Tobacco & Nicotine
- Decreases in smoking prevalence from recent decades have slowed, and national goals to reduce tobacco use remain unmet. Healthcare providers, including those in physician and dental teams, have access to evidence-based guidelines to help patients quit smoking. Translation of those guidelines into practice, however, remains low. Approaches that involve screening for drug use, brief intervention, and referral to treatment (SBIRT) are a promising, practical solution.
- Menthol cigarettes account for 25% of the market in the U.S. The Food and Drug Administration currently is considering regulatory action on tobacco products, including a ban on menthol cigarettes. With 39% of menthol smokers reporting that they would quit smoking if menthol cigarettes were banned, there is a need to better understand whether existing cessation programs, such as quitlines, are serving menthol smokers.

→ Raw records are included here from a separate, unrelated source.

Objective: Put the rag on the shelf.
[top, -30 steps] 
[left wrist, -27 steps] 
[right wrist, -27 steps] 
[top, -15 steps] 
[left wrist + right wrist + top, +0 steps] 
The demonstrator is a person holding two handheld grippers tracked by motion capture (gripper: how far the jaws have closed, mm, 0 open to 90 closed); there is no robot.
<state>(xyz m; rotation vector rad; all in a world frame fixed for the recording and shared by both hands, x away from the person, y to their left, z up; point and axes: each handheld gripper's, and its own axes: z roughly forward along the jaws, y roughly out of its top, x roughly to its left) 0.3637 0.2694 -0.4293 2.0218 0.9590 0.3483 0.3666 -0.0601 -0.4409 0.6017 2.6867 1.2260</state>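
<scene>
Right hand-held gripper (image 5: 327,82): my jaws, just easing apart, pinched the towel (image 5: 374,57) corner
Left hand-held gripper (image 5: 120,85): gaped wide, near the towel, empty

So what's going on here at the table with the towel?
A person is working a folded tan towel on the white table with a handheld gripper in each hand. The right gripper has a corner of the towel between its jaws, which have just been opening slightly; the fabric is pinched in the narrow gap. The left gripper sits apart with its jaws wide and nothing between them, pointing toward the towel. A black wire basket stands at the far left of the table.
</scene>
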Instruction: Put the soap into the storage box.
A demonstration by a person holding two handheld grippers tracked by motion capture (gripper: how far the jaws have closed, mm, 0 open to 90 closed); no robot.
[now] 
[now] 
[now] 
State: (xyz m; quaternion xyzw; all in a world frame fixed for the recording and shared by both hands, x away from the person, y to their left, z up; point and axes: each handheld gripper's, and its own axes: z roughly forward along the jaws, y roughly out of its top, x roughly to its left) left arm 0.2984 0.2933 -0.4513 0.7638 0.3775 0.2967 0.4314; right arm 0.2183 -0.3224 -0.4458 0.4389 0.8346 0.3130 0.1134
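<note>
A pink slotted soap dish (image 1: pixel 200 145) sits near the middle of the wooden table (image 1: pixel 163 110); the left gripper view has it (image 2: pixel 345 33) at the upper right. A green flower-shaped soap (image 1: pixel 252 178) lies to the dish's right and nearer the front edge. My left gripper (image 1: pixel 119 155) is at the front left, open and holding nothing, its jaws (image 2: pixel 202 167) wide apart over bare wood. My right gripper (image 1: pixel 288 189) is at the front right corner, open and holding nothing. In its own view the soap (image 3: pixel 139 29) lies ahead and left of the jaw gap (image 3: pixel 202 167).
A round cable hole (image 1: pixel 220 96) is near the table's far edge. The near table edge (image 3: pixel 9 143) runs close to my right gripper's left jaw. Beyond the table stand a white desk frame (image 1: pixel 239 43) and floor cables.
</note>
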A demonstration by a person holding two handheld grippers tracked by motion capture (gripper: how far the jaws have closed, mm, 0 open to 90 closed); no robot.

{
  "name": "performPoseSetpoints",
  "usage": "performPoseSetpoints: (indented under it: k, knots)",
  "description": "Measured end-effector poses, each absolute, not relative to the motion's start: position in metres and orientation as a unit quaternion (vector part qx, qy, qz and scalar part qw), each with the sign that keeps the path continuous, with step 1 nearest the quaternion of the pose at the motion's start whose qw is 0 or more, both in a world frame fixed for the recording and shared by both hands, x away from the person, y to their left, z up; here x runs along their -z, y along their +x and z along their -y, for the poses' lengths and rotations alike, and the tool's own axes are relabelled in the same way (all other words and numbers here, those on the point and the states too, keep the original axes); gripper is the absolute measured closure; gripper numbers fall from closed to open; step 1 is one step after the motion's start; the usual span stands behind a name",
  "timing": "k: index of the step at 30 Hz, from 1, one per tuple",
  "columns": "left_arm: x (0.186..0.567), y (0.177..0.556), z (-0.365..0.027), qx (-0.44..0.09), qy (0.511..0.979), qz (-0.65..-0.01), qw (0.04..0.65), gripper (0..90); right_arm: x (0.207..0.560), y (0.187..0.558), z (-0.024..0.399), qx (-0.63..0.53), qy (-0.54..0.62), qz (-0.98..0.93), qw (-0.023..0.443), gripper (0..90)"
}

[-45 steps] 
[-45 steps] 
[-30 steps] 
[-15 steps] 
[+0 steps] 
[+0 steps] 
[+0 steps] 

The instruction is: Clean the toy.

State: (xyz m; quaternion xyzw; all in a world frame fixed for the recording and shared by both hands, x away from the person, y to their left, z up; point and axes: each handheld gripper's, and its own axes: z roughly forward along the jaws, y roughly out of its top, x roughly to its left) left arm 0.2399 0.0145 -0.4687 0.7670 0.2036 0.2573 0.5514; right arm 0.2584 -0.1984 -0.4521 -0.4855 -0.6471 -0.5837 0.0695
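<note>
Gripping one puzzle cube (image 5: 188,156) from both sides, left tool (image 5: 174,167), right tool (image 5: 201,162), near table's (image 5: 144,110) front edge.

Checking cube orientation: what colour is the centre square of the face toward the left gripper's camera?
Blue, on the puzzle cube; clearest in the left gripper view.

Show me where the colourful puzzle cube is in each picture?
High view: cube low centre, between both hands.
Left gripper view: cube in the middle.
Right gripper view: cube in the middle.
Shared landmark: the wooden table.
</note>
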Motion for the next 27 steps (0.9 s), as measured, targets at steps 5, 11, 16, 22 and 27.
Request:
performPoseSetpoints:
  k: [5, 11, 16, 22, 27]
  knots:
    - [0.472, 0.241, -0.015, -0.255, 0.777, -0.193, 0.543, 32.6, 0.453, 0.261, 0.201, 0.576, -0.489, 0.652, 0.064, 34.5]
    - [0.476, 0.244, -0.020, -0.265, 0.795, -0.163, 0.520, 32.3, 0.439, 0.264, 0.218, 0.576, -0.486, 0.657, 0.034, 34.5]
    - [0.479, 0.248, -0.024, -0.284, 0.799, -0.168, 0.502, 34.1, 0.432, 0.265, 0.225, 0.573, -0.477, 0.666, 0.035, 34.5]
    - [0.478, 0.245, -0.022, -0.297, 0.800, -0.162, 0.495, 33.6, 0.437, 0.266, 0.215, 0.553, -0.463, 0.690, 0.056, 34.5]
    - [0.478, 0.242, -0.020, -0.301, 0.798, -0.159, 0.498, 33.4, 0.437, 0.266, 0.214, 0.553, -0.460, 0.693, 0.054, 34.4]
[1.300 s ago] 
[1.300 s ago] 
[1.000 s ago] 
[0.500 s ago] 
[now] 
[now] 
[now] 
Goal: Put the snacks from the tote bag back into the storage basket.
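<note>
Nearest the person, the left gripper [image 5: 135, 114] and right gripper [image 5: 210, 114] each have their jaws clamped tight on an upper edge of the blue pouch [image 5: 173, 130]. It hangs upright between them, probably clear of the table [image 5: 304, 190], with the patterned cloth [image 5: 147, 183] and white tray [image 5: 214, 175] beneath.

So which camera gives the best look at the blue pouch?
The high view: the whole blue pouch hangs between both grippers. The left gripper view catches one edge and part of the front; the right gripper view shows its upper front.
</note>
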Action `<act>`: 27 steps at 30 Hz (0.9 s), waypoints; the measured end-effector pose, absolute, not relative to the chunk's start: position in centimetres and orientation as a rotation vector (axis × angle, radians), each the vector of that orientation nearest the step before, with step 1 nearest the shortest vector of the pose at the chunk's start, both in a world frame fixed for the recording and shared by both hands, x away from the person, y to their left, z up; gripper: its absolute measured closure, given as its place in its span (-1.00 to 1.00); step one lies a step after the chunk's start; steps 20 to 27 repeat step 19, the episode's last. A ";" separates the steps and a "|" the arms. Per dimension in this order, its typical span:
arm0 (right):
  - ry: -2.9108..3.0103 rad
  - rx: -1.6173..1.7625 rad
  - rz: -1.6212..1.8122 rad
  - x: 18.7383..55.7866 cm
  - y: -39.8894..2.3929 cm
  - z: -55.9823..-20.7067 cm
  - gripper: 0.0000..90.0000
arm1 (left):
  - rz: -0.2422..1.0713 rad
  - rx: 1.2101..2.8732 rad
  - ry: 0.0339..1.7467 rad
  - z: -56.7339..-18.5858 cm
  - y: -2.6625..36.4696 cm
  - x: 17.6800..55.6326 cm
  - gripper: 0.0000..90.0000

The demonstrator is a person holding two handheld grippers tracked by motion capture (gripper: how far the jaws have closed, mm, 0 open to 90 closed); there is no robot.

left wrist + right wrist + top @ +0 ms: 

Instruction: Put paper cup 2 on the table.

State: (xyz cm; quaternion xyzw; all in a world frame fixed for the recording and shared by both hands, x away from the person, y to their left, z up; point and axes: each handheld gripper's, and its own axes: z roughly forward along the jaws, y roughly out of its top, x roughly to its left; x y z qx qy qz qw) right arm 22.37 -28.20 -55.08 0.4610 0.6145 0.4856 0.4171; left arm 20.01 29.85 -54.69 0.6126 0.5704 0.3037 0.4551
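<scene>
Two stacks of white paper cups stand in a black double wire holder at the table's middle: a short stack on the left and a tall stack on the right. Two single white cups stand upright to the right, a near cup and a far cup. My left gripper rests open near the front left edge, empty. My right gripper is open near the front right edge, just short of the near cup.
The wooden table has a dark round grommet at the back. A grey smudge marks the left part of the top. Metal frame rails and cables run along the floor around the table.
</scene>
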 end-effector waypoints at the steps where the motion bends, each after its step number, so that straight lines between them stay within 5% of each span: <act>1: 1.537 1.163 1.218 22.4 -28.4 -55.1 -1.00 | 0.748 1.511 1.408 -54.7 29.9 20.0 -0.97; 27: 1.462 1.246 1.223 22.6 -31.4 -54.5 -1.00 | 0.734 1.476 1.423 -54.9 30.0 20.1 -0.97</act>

- Smokefree workplace policies have successfully limited indoor exposure to secondhand smoke. However, exposure still exists in other indoor locations, most notably in the home.
- Bans on smoking in public areas have increased as knowledge of secondhand smoke dangers has grown. Restrictions on smoking in public areas may lead to less smoking and increased quitting.
- Minnesota has a long history of leadership in tobacco control, dating back to a 1975 Clean Indoor Air law limiting smoking indoors. In 1998, a settlement was reached to a lawsuit the state and Blue Cross and Blue Shield of Minnesota had brought against cigarette manufacturers and related trade associations accusing them of failing to disclose information about the dangers and addictive qualities of cigarettes. As part of the settlement, the nonprofit organization ClearWay MinnesotaSM was created to reduce tobacco use and exposure to secondhand smoke through research, action, and collaboration.